(WORK TASK)
Please work out how many lines in the entries below include the string "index", and reply with the number alone.

(DATA)
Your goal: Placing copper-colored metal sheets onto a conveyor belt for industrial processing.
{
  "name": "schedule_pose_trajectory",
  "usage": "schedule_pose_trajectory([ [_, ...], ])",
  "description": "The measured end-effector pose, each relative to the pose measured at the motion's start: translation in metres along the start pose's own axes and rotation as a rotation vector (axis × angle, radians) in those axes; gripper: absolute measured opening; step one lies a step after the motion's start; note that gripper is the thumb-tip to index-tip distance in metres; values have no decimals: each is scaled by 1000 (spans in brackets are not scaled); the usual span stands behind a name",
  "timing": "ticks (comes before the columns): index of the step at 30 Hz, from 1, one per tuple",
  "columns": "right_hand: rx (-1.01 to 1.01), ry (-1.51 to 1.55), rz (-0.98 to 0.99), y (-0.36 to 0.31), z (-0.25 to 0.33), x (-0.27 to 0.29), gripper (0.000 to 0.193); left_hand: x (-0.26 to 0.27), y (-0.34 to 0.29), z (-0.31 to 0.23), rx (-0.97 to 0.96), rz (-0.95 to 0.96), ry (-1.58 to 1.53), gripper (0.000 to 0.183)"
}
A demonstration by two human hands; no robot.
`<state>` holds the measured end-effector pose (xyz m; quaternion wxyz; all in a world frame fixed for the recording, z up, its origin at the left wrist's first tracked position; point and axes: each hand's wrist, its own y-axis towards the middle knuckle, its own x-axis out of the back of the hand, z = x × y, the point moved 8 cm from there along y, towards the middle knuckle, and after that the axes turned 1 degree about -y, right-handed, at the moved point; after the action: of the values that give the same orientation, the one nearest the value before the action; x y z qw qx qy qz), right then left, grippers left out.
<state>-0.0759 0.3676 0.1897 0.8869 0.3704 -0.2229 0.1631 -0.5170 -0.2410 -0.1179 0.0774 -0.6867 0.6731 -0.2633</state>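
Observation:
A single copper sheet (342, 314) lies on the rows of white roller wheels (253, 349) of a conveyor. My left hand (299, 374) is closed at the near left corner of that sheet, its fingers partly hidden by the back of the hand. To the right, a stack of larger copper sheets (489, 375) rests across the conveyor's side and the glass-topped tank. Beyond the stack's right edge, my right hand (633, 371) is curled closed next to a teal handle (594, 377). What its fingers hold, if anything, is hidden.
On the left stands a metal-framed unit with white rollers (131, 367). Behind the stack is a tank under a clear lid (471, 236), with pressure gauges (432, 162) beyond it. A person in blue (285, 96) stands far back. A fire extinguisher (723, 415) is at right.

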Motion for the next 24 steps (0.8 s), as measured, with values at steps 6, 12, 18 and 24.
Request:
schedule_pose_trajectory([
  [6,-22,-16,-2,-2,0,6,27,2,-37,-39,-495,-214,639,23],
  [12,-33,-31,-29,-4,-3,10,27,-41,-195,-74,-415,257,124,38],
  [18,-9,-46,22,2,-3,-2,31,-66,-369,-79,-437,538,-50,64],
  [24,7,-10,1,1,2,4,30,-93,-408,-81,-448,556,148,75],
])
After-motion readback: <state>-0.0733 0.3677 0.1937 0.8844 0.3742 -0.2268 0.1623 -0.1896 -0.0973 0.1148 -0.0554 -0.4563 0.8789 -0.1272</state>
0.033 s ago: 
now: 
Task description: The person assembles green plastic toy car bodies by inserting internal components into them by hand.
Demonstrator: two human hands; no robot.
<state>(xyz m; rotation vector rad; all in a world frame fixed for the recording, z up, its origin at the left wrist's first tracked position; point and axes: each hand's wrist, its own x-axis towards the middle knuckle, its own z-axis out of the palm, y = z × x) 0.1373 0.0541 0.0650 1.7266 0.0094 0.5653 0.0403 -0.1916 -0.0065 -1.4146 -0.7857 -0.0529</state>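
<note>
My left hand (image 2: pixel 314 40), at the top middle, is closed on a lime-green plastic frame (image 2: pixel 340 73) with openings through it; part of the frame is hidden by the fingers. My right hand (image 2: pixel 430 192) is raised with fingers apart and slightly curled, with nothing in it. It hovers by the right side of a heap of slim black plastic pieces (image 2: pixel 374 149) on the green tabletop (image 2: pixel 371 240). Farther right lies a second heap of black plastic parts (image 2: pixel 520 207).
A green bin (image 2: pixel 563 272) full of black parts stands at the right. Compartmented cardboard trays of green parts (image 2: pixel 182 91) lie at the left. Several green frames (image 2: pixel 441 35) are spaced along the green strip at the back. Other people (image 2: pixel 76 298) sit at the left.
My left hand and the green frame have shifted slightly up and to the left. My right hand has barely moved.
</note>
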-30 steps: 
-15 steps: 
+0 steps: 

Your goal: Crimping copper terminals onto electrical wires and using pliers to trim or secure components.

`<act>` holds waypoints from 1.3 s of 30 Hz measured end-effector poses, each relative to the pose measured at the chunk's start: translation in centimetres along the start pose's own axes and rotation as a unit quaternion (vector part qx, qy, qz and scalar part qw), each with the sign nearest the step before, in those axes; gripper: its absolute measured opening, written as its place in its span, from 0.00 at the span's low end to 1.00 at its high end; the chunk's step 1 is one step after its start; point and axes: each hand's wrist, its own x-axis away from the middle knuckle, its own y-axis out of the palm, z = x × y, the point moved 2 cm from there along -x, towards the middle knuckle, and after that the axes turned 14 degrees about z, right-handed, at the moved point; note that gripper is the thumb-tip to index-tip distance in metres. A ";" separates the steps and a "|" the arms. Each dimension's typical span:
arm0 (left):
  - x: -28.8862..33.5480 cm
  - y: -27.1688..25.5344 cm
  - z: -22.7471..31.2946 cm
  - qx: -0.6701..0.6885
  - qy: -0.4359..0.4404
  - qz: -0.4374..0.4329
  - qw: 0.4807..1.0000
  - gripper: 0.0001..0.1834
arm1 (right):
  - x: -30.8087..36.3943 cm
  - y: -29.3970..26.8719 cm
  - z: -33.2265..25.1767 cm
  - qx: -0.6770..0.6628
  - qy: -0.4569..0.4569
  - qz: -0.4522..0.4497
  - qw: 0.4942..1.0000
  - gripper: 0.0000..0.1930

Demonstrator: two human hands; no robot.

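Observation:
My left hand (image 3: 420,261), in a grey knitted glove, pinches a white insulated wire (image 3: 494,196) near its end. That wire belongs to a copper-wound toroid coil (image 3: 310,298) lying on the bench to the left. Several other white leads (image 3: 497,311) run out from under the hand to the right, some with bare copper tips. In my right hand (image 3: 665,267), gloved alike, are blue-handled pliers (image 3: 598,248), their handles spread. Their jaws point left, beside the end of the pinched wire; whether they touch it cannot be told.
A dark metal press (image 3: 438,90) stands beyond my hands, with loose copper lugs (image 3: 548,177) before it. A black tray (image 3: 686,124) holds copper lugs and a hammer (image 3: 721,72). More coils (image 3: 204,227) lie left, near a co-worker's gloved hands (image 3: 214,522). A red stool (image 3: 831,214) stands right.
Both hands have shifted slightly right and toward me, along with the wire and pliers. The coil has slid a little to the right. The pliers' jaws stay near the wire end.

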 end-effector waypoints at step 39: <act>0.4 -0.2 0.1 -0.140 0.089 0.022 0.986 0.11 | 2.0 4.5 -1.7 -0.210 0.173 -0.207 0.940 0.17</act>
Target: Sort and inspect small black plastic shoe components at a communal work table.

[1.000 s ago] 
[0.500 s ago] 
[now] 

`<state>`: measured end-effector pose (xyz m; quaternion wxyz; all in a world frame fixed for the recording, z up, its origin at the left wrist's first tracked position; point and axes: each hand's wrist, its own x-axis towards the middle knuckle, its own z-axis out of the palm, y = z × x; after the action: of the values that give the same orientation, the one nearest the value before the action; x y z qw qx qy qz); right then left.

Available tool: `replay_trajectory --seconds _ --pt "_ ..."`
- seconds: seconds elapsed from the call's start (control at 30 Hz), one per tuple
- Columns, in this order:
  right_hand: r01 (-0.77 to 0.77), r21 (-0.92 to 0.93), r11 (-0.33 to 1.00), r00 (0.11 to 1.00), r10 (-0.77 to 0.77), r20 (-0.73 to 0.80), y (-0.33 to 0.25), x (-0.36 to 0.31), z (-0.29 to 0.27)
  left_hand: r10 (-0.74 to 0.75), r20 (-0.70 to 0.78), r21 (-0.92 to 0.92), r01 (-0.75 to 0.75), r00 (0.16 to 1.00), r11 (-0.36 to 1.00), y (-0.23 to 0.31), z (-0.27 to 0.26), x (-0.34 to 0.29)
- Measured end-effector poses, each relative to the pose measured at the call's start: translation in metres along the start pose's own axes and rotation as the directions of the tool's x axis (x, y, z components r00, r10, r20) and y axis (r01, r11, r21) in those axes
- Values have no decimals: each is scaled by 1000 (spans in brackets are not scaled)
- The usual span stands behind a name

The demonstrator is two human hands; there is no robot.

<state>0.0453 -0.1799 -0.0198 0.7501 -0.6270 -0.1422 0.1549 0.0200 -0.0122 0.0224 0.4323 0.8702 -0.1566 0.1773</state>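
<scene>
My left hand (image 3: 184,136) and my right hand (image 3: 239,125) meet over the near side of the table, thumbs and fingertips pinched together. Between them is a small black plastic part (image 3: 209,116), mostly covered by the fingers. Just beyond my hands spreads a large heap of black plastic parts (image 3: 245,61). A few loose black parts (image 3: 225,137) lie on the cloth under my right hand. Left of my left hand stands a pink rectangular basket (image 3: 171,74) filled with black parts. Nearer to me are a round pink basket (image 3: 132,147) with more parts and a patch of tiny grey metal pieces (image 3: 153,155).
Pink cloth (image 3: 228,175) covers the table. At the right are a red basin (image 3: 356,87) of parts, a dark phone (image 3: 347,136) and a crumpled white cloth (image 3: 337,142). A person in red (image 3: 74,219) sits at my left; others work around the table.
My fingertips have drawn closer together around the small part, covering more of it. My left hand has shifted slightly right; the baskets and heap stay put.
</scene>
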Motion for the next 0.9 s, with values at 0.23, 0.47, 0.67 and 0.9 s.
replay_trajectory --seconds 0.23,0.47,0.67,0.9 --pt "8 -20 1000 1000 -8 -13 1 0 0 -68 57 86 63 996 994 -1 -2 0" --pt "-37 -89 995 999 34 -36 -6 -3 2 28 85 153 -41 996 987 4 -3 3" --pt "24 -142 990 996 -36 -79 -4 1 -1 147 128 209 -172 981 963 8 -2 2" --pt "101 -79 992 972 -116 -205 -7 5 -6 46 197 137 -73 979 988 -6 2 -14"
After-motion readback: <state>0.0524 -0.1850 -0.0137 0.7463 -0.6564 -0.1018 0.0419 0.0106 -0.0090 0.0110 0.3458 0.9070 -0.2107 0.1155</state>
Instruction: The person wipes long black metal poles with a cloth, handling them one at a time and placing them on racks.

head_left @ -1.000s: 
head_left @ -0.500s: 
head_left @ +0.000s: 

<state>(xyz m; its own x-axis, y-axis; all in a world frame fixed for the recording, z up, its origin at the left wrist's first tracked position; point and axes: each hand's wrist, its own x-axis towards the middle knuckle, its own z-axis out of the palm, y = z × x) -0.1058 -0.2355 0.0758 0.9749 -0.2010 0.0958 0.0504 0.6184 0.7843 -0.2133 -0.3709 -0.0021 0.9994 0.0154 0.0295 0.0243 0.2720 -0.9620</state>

(FINISHED EXERCISE)
3